• AIM OF THE TASK: Reproduce all the material verbatim, down to the last line.

• DATA BLOCK:
┌──
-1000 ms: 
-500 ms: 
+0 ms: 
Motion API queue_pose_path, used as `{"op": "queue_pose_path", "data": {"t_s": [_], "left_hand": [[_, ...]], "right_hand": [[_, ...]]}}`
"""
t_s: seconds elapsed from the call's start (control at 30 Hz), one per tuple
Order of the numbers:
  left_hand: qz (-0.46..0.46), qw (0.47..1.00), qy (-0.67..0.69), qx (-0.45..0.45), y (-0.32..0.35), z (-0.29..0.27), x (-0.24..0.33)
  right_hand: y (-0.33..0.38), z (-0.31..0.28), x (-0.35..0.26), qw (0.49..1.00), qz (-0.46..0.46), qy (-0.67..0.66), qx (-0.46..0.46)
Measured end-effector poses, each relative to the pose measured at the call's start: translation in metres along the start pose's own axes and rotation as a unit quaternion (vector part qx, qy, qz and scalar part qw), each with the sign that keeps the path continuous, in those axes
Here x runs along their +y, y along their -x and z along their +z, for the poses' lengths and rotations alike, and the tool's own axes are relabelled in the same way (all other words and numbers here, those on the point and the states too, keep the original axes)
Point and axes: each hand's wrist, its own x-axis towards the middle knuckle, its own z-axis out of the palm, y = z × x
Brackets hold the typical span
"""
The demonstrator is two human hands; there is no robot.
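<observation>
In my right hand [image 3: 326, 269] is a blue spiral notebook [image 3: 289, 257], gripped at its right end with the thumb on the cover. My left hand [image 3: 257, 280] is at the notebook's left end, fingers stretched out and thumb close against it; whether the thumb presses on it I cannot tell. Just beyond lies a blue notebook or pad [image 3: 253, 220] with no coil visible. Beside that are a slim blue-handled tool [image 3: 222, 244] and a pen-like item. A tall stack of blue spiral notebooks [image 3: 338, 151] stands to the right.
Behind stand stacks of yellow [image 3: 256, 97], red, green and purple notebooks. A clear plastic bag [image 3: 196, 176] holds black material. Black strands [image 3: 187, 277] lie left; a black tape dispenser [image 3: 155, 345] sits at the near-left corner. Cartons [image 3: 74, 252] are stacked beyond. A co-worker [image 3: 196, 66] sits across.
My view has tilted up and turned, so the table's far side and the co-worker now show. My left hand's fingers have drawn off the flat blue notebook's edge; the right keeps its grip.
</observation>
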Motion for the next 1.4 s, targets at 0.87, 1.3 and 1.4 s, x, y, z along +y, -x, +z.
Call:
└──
• SOLUTION TO THE PROBLEM:
-1000 ms: 
-500 ms: 
+0 ms: 
Motion API queue_pose_path, used as `{"op": "queue_pose_path", "data": {"t_s": [_], "left_hand": [[_, ...]], "right_hand": [[_, ...]]}}`
"""
t_s: seconds elapsed from the call's start (control at 30 Hz), one per tuple
Order of the numbers:
  left_hand: qz (-0.46..0.46), qw (0.47..1.00), qy (-0.67..0.69), qx (-0.45..0.45), y (-0.32..0.35), z (-0.29..0.27), x (-0.24..0.33)
  right_hand: y (-0.33..0.38), z (-0.31..0.28), x (-0.35..0.26), qw (0.49..1.00), qz (-0.46..0.46), qy (-0.67..0.66), qx (-0.46..0.46)
Measured end-effector poses, each relative to the pose measured at the call's start: translation in metres along the start pose's own axes and rotation as a unit quaternion (vector part qx, qy, qz and scalar part qw), each with the sign that keeps the path continuous, in those axes
Here x runs along their +y, y along their -x and z along their +z, for the poses' lengths and rotations alike, and the tool's own axes are relabelled in the same way (all other words and numbers here, those on the point and the states too, keep the original axes)
Point and axes: each hand's wrist, its own x-axis towards the middle knuckle, its own z-axis out of the palm, y = z × x
Brackets hold the typical span
"""
The demonstrator is two human hands; there is no robot.
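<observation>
In my right hand [image 3: 326, 269] is a blue spiral notebook [image 3: 289, 257], gripped at its right end with the thumb on the cover. My left hand [image 3: 257, 280] is at the notebook's left end, fingers stretched out and thumb close against it; whether the thumb presses on it I cannot tell. Just beyond lies a blue notebook or pad [image 3: 253, 220] with no coil visible. Beside that are a slim blue-handled tool [image 3: 222, 244] and a pen-like item. A tall stack of blue spiral notebooks [image 3: 338, 151] stands to the right.
Behind stand stacks of yellow [image 3: 256, 97], red, green and purple notebooks. A clear plastic bag [image 3: 196, 176] holds black material. Black strands [image 3: 187, 277] lie left; a black tape dispenser [image 3: 155, 345] sits at the near-left corner. Cartons [image 3: 74, 252] are stacked beyond. A co-worker [image 3: 196, 66] sits across.
My view has tilted up and turned, so the table's far side and the co-worker now show. My left hand's fingers have drawn off the flat blue notebook's edge; the right keeps its grip.
</observation>
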Motion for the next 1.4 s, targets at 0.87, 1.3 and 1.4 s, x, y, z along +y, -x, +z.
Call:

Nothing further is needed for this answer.